Task requirements - Please report, as a single number with no other text, how many lines of the listing contain "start".
===============
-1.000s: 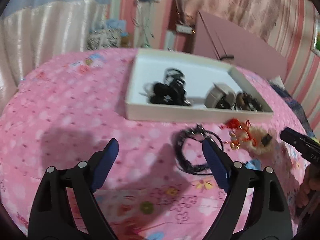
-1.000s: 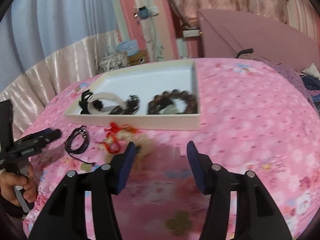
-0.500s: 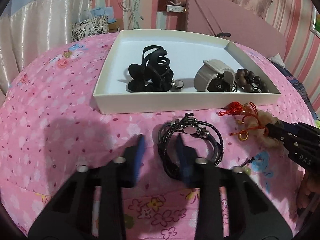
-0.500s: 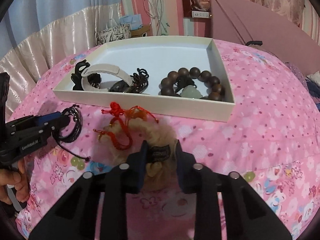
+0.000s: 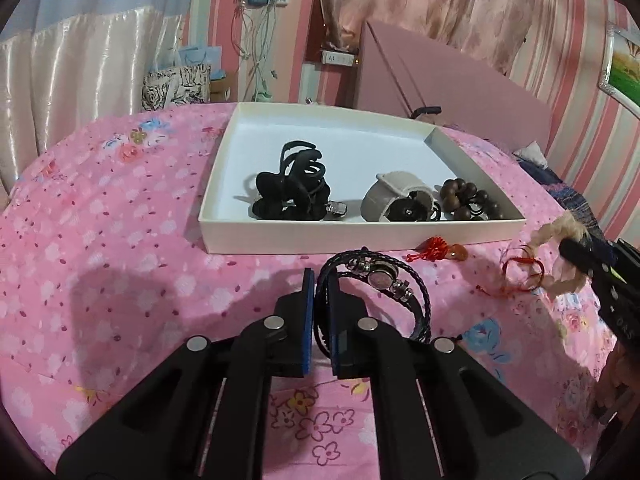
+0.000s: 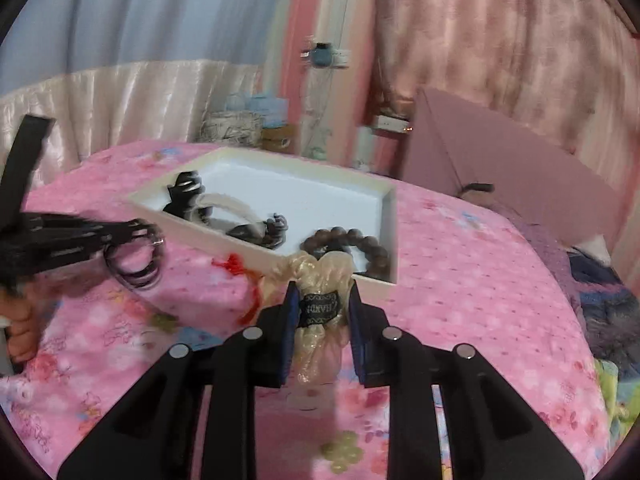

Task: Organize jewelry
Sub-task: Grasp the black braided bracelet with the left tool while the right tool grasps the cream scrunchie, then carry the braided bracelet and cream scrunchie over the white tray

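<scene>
My left gripper [image 5: 319, 280] is shut on a black braided bracelet [image 5: 384, 280] with metal beads, held just above the pink bedspread in front of the white tray [image 5: 360, 236]. My right gripper [image 6: 322, 296] is shut on a cream scrunchie [image 6: 320, 276] with a black label, lifted near the tray's front corner. The scrunchie also shows in the left wrist view [image 5: 560, 236], with a red cord [image 5: 524, 272] hanging beside it. The tray holds a black hair claw [image 5: 296, 188], a beige band [image 5: 396, 196] and a brown bead bracelet [image 5: 468, 200].
A red knotted charm [image 5: 438, 248] lies on the bedspread by the tray's front wall. A pink headboard [image 5: 440, 80] stands behind the bed. A patterned bag [image 5: 176, 84] and curtains are at the back left.
Both grippers closed fully on their items and lifted them off the bedspread. The scrunchie rose and pulled the red cord up with it.
</scene>
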Demonstrator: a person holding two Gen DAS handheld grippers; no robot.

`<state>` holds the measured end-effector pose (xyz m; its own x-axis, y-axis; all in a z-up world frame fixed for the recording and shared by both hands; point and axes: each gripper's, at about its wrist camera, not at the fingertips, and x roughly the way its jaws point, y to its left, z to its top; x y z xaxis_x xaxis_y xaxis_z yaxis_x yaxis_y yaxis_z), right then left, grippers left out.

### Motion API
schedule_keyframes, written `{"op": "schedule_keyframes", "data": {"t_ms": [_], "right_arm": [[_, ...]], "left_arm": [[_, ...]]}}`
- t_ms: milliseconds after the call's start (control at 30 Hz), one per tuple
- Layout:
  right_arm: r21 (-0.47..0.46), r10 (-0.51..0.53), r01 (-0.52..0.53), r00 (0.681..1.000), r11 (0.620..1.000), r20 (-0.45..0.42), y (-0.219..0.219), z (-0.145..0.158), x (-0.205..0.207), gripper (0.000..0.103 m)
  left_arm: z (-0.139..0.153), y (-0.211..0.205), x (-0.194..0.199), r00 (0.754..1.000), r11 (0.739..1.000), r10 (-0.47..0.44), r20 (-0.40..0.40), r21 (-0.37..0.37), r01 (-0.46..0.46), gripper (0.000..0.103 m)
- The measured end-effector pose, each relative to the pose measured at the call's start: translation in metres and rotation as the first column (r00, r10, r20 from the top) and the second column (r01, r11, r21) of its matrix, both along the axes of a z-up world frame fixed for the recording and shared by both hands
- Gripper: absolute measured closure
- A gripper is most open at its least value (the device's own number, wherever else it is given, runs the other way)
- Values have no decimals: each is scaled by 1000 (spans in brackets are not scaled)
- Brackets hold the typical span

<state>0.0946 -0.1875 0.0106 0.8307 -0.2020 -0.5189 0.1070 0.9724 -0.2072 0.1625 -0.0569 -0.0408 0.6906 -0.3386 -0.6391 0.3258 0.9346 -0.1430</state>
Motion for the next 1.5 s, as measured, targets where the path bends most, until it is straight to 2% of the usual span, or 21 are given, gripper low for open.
{"op": "schedule_keyframes", "data": {"t_ms": [233,600,933,1133,1233,1333,1433,1500], "right_arm": [[133,-30,27,999,991,16,-26,11,2,80],[139,-42,24,991,990,126,-42,58,-1,80],[126,-36,15,985,992,169,-42,80,28,80],[132,-26,-1,980,991,199,-40,91,61,79],[140,-20,-9,979,990,203,-38,86,75,79],[175,-10,-28,978,984,209,-37,71,82,79],[182,-20,-17,980,983,200,-36,40,89,79],[185,-20,-8,989,983,148,-39,19,98,79]], "left_arm": [[28,16,-9,997,999,26,66,-23,-25,99],[91,28,-8,980,999,49,194,-23,-45,99],[123,24,19,965,998,62,257,-20,-59,99],[129,15,40,953,996,83,290,-3,-86,99],[125,10,47,948,995,101,301,-6,-104,99],[112,8,52,940,993,120,319,-22,-119,99],[89,4,56,936,990,136,325,-26,-135,99],[73,0,60,937,988,151,317,-16,-153,99]]}}
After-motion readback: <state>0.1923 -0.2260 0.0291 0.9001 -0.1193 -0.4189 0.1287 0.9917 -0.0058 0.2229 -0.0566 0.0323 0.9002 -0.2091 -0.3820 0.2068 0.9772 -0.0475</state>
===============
Answer - 2